A l'origine, c'est Ernst Lubitsch qui devait réaliser ce film, mais la maladie l'obligea à abandonner le projet, repris par Mankiewicz qui en était déjà le scénariste. Ce qui n'aurait pu être qu'une oeuvre de commande devient alors un fulgurant premier film pour Mankiewicz dans lequel on peut déjà déceler certains de ses thèmes. Le roman adapté ressemble à ces romans anglais romanesques dans le style de ceux de Daphné Du Maurier, où l'action est presque quasiment confinée dans ce château ténébreux de Dragonwick ; un romanesque moins apparent qu'il n'y parait, mais Mankiewicz se sert de façon habile de ce décor théâtral du château et qui fait un peu penser au roman de Du Maurier, Rebecca et au film d'Hitchcock qui en fut tiré.

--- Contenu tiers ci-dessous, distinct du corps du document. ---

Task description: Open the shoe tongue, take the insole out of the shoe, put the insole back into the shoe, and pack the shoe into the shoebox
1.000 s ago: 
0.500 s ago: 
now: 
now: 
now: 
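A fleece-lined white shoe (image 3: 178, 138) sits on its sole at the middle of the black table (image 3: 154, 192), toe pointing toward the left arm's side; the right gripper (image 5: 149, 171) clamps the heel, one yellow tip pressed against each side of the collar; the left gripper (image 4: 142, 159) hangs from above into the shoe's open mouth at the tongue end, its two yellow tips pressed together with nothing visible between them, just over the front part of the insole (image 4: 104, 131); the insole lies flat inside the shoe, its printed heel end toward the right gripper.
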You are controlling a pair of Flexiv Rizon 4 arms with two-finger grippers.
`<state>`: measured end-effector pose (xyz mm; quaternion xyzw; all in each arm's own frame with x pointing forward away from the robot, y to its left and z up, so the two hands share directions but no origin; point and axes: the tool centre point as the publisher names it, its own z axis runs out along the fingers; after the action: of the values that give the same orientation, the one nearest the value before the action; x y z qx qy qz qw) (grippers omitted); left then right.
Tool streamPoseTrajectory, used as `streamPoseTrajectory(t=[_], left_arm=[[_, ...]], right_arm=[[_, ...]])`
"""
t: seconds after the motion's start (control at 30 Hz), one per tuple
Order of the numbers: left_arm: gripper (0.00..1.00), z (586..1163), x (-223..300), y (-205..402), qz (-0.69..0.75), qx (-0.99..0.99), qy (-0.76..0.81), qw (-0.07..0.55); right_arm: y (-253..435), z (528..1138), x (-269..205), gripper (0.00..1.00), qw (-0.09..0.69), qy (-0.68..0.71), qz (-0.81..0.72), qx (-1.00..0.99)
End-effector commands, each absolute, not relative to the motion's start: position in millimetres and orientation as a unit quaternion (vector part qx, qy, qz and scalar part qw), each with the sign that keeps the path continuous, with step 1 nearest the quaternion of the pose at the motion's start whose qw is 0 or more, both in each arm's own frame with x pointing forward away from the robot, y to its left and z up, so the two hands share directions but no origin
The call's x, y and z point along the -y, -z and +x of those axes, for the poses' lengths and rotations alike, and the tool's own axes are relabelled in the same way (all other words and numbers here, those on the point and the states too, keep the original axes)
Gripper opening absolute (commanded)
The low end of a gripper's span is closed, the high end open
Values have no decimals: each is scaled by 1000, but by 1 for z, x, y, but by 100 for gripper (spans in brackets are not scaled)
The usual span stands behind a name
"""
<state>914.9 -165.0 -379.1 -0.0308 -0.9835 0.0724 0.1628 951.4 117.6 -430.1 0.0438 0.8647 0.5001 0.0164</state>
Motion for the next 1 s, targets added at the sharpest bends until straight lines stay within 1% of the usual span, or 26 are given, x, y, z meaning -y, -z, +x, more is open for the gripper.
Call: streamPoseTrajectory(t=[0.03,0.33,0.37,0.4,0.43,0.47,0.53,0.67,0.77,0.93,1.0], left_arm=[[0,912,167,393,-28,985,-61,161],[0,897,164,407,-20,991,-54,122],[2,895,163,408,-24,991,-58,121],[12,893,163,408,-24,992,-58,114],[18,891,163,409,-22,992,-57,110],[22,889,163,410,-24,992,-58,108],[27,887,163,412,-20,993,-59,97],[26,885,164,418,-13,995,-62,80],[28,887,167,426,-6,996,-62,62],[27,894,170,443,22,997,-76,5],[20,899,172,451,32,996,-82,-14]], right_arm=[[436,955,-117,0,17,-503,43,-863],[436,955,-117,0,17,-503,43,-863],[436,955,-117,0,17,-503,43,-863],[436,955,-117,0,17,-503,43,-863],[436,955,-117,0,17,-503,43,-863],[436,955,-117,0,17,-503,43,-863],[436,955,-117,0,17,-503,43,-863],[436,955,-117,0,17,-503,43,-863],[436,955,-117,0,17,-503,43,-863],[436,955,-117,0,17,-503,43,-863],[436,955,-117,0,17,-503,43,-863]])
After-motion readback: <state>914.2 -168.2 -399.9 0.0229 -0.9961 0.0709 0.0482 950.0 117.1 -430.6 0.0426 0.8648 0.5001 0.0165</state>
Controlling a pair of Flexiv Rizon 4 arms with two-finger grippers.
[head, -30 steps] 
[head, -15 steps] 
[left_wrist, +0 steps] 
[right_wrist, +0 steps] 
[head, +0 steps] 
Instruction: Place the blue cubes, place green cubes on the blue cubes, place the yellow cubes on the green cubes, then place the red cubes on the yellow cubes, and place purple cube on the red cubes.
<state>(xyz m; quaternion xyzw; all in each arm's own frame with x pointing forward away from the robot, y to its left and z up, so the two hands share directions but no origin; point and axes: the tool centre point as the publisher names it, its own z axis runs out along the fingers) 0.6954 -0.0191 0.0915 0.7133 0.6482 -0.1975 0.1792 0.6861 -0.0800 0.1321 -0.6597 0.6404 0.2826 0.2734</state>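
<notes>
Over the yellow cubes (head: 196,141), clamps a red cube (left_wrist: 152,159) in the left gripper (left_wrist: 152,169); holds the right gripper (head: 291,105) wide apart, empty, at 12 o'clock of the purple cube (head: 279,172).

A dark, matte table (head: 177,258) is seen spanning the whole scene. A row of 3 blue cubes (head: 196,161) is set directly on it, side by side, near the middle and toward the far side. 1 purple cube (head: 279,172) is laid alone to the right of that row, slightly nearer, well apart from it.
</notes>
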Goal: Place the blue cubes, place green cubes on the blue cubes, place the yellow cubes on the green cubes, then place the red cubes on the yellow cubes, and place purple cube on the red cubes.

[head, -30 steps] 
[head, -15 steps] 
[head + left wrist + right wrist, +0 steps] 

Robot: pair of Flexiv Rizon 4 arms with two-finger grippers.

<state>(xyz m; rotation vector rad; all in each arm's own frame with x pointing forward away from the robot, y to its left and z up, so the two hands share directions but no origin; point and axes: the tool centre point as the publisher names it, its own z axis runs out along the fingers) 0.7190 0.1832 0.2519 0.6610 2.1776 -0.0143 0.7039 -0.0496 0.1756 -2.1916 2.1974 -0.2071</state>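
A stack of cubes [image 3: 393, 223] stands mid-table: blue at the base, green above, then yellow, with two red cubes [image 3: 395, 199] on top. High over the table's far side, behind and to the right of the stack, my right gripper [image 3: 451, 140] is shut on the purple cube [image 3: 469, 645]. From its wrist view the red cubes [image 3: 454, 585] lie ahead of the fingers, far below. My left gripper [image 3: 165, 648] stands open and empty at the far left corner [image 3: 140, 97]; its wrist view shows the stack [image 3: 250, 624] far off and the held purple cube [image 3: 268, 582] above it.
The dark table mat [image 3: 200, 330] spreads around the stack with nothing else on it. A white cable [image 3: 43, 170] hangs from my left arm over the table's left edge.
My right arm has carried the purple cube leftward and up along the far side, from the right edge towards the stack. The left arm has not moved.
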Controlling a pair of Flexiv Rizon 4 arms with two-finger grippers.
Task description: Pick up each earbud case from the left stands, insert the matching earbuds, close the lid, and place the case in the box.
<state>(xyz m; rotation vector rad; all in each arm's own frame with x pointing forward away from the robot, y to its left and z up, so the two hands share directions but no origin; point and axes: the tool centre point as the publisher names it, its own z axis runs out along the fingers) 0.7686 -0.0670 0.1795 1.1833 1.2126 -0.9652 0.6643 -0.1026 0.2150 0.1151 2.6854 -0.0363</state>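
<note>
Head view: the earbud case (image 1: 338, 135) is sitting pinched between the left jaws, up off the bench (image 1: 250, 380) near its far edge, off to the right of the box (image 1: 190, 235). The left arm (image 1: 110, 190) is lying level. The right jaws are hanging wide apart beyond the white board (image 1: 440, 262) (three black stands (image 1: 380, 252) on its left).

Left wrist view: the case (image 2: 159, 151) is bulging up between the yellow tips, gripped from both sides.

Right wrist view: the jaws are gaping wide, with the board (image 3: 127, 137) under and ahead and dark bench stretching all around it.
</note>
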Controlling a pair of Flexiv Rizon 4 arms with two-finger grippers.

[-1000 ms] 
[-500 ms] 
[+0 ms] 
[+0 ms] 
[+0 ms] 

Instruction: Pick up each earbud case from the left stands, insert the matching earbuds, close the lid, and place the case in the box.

Si la mise en scène reste assez théâtrale par son décor statique, le réalisateur sait tirer parti des caractères : le personnage de Miranda incarné par une Gene Tierney fascinante, propulsé dans un milieu qui n'est pas le sien, et qui va découvrir la vérité derrière les apparences... et surtout le personnage de Van Ryn, être amoral, cynique, au charme maniéré et plein de suffisance, magistralement incarné par Vincent Price dont l'étonnante diction prend ici une importance particulière.
Avec ce premier film, Mankiewicz pénétrait dans la cour des grands en traduisant la splendeur gothique du roman et en imposant un univers sombre, angoissant et inquiétant. On y décèle aussi sa jubilation dans la direction d'acteurs.